• **Assignment**:
Copy out the full data exactly as given; pictures should not be included.

• **Data**:

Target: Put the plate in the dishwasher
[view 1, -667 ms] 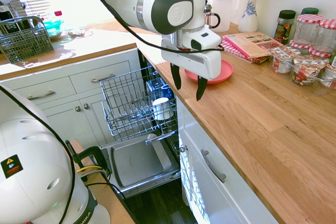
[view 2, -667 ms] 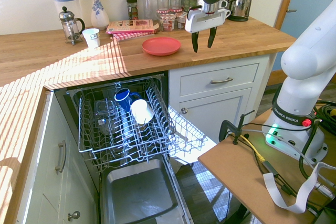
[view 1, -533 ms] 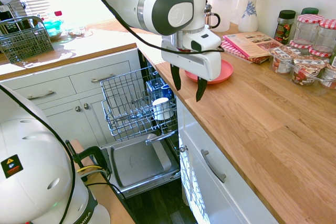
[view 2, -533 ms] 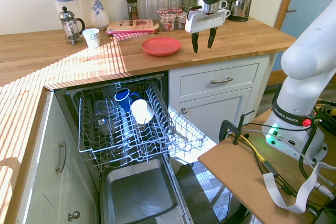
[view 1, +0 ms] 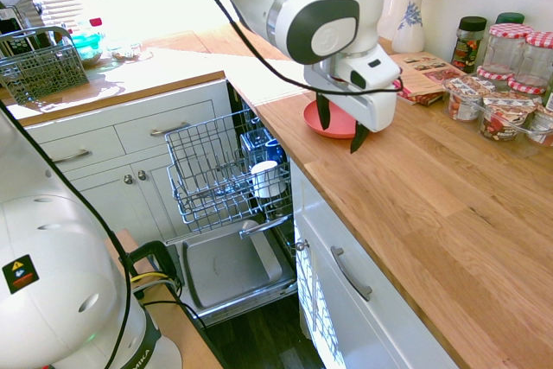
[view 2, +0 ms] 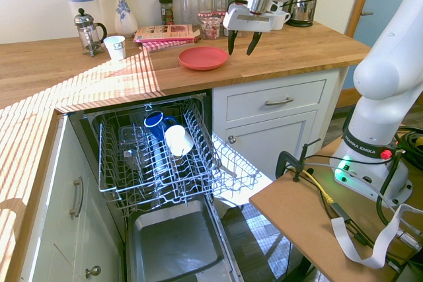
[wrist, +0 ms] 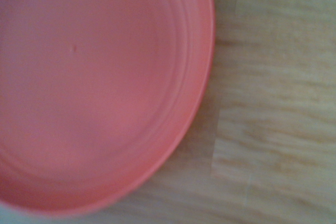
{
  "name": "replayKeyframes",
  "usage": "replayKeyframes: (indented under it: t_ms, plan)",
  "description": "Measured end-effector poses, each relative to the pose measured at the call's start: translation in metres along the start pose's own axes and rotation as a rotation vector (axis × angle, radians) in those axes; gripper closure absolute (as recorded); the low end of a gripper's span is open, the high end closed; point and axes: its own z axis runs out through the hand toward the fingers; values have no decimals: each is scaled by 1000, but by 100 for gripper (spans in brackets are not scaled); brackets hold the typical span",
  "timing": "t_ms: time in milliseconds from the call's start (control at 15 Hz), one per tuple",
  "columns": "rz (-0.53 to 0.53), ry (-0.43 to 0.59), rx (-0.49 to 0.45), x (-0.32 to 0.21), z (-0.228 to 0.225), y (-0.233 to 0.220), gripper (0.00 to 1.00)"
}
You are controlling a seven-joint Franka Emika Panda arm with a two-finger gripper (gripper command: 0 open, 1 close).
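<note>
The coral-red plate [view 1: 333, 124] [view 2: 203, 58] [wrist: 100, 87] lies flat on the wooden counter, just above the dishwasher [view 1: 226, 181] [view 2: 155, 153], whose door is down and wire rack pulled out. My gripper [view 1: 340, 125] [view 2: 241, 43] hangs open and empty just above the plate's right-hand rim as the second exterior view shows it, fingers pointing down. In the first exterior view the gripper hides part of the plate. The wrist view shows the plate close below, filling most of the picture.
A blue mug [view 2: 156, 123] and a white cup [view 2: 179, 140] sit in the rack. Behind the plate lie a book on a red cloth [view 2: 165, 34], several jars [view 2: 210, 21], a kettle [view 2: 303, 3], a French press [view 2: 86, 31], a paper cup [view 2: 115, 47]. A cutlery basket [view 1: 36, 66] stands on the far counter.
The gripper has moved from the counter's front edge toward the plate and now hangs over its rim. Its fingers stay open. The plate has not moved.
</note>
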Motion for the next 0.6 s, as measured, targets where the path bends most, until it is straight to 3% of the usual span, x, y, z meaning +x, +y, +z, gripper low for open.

• **The answer**:
Target: Put the plate in the dishwasher
[view 1, -667 ms] 
[view 2, -667 ms] 
[view 1, -533 ms] 
[view 2, -533 ms] 
[view 1, +0 ms] 
[view 2, +0 ms] 
[wrist, +0 ms] 
{
  "name": "replayKeyframes",
  "usage": "replayKeyframes: (indented under it: t_ms, plan)",
  "description": "Measured end-effector poses, each relative to the pose measured at the call's start: translation in metres along the start pose's own axes and rotation as a rotation vector (axis × angle, radians) in those axes; gripper closure absolute (as recorded); the low end of a gripper's span is open, the high end closed; point and axes: its own z axis runs out through the hand toward the fingers; values have no decimals: each is scaled by 1000, but by 100 for gripper (spans in brackets are not scaled); brackets hold the typical span",
  "timing": "t_ms: time in milliseconds from the call's start (control at 15 Hz), one per tuple",
  "columns": "rz (-0.53 to 0.53), ry (-0.43 to 0.59), rx (-0.49 to 0.45), x (-0.32 to 0.21), z (-0.228 to 0.225), y (-0.233 to 0.220), gripper (0.00 to 1.00)"
}
You are controlling a seven-joint Franka Emika Panda arm with a two-finger gripper (gripper command: 0 open, 1 close).
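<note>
The coral-red plate [view 1: 333, 124] [view 2: 203, 58] [wrist: 100, 87] lies flat on the wooden counter, just above the dishwasher [view 1: 226, 181] [view 2: 155, 153], whose door is down and wire rack pulled out. My gripper [view 1: 340, 125] [view 2: 241, 43] hangs open and empty just above the plate's right-hand rim as the second exterior view shows it, fingers pointing down. In the first exterior view the gripper hides part of the plate. The wrist view shows the plate close below, filling most of the picture.
A blue mug [view 2: 156, 123] and a white cup [view 2: 179, 140] sit in the rack. Behind the plate lie a book on a red cloth [view 2: 165, 34], several jars [view 2: 210, 21], a kettle [view 2: 303, 3], a French press [view 2: 86, 31], a paper cup [view 2: 115, 47]. A cutlery basket [view 1: 36, 66] stands on the far counter.
The gripper has moved from the counter's front edge toward the plate and now hangs over its rim. Its fingers stay open. The plate has not moved.
</note>
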Motion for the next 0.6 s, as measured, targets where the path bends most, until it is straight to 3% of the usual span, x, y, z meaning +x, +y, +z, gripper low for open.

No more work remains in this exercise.